**YOUR TASK**
Make an exact copy of the whole listing, but leave its pictures out.

**DATA BELOW**
#####

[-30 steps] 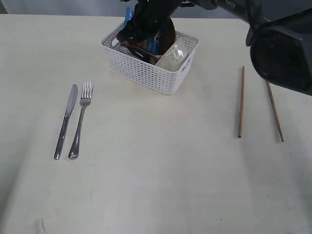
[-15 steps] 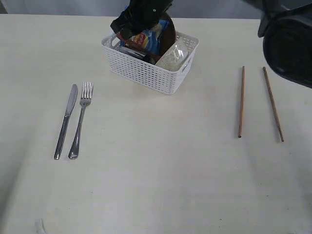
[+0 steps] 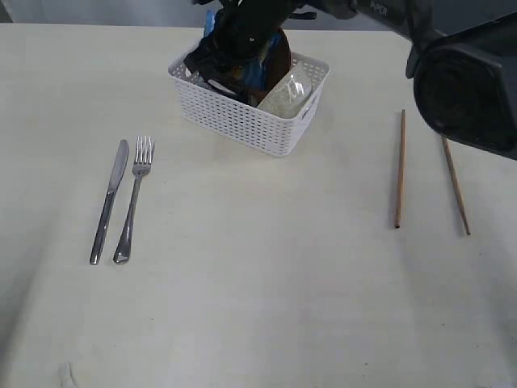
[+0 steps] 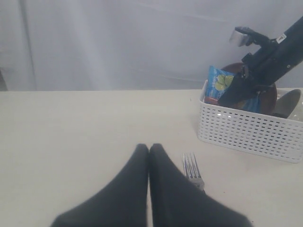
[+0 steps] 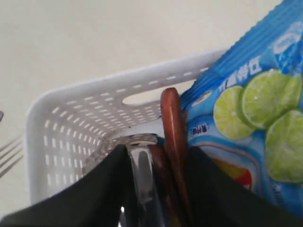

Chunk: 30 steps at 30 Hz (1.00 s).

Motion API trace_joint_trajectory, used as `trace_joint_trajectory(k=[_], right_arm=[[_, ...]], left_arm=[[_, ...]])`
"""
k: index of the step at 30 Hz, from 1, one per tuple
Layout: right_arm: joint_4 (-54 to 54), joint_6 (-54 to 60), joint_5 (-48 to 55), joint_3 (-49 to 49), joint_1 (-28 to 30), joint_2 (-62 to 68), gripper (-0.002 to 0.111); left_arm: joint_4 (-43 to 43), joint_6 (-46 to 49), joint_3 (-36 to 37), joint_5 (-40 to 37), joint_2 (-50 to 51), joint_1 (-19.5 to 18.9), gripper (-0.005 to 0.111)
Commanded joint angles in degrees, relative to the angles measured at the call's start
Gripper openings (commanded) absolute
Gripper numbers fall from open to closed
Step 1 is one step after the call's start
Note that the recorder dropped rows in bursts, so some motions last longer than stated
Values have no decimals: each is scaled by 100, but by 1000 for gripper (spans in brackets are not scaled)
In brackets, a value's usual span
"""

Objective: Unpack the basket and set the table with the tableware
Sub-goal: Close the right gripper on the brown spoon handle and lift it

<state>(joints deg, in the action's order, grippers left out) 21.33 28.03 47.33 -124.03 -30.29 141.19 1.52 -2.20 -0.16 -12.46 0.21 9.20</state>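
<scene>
The unpacking step is in hand. The knife (image 3: 108, 202) and fork (image 3: 132, 200) are already laid side by side on the surface (image 3: 258, 291), well to the left of the basket (image 3: 242, 121) and nearer the viewer in the exterior view. The two chopsticks (image 3: 399, 170) are laid well to the basket's right.

The right claw (image 5: 157, 150) is reached down into the basket at its far left corner. Its jaws are held partly apart, one on each side of the red-brown spoon (image 5: 173, 127) and a shiny steel piece (image 5: 142, 165), which is probably the mug. Whether either is actually gripped cannot be told. The blue chip bag (image 5: 246, 109) is pressed against the spoon's other side. The brown plate (image 3: 280, 50) is stood on edge inside the basket and the pale bowl (image 3: 287, 90) is tipped at its right end.

The left claw (image 4: 149, 153) is pressed shut on nothing, left of the basket, over the surface just by the fork.

The spoon is judged the next item out. A firm closure on its handle alone is called for, then a straight lift, so that the bag and the steel piece are not dragged up with it.
</scene>
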Motion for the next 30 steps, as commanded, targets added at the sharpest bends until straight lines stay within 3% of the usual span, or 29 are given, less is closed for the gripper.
trace_joint_trajectory(k=[1,5,15,16,18,20,21,25,30], right_arm=[[-61,88,48,11,2,154,26],[-61,354,128,11,2,127,-1],[2,540,97,11,2,-117,0],[16,540,97,11,2,-140,1],[99,540,142,11,2,-173,18],[429,540,123,11,2,-205,44],[485,540,64,11,2,-226,50],[485,746,-234,-34,2,-236,37],[342,757,-508,-48,2,-135,37]], left_arm=[[23,2,16,36,-21,6,0],[23,2,16,36,-21,6,0],[23,2,16,36,-21,6,0],[23,2,16,36,-21,6,0],[23,2,16,36,-21,6,0],[23,2,16,36,-21,6,0],[23,2,16,36,-21,6,0],[23,2,16,36,-21,6,0],[23,2,16,36,-21,6,0]])
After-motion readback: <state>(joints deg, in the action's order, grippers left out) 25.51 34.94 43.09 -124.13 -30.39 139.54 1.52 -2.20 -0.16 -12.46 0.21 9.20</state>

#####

**RESULT OF THIS EXERCISE**
[-30 steps] 
[-15 steps] 
[+0 steps] 
[+0 steps] 
[+0 steps] 

Chunk: 30 steps at 30 Hz (1.00 s).

Motion API trace_joint_trajectory, used as `trace_joint_trajectory(k=[_], right_arm=[[_, ...]], left_arm=[[_, ...]])`
"""
k: index of the step at 30 Hz, from 1, one per tuple
Layout: right_arm: joint_4 (-54 to 54), joint_6 (-54 to 60), joint_5 (-48 to 55), joint_3 (-49 to 49), joint_1 (-28 to 30), joint_2 (-62 to 68), gripper (-0.002 to 0.111); left_arm: joint_4 (-43 to 43), joint_6 (-46 to 49), joint_3 (-36 to 37), joint_5 (-40 to 37), joint_2 (-50 to 51), joint_1 (-19.5 to 18.9), gripper (-0.005 to 0.111)
Commanded joint angles in degrees, relative to the angles measured at the call's start
Gripper openings (commanded) absolute
Gripper numbers fall from open to closed
Step 1 is one step after the call's start
Note that the recorder dropped rows in bursts, so some motions last longer than stated
Values have no decimals: each is scaled by 100, but by 1000 for gripper (spans in brackets are not scaled)
In brackets, a value's usual span
"""

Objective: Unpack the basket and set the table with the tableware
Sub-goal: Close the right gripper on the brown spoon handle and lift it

<state>(joints deg, in the action's order, grippers left out) 21.33 28.03 47.33 -124.03 -30.29 141.19 1.52 -2.20 -0.16 -12.46 0.21 9.20</state>
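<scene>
The unpacking step is in hand. The knife (image 3: 108, 202) and fork (image 3: 132, 200) are already laid side by side on the surface (image 3: 258, 291), well to the left of the basket (image 3: 242, 121) and nearer the viewer in the exterior view. The two chopsticks (image 3: 399, 170) are laid well to the basket's right.

The right claw (image 5: 157, 150) is reached down into the basket at its far left corner. Its jaws are held partly apart, one on each side of the red-brown spoon (image 5: 173, 127) and a shiny steel piece (image 5: 142, 165), which is probably the mug. Whether either is actually gripped cannot be told. The blue chip bag (image 5: 246, 109) is pressed against the spoon's other side. The brown plate (image 3: 280, 50) is stood on edge inside the basket and the pale bowl (image 3: 287, 90) is tipped at its right end.

The left claw (image 4: 149, 153) is pressed shut on nothing, left of the basket, over the surface just by the fork.

The spoon is judged the next item out. A firm closure on its handle alone is called for, then a straight lift, so that the bag and the steel piece are not dragged up with it.
</scene>
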Motion for the next 30 steps, as commanded, targets added at the sharpest bends until straight lines stay within 3% of the usual span, or 29 are given, less is closed for the gripper.
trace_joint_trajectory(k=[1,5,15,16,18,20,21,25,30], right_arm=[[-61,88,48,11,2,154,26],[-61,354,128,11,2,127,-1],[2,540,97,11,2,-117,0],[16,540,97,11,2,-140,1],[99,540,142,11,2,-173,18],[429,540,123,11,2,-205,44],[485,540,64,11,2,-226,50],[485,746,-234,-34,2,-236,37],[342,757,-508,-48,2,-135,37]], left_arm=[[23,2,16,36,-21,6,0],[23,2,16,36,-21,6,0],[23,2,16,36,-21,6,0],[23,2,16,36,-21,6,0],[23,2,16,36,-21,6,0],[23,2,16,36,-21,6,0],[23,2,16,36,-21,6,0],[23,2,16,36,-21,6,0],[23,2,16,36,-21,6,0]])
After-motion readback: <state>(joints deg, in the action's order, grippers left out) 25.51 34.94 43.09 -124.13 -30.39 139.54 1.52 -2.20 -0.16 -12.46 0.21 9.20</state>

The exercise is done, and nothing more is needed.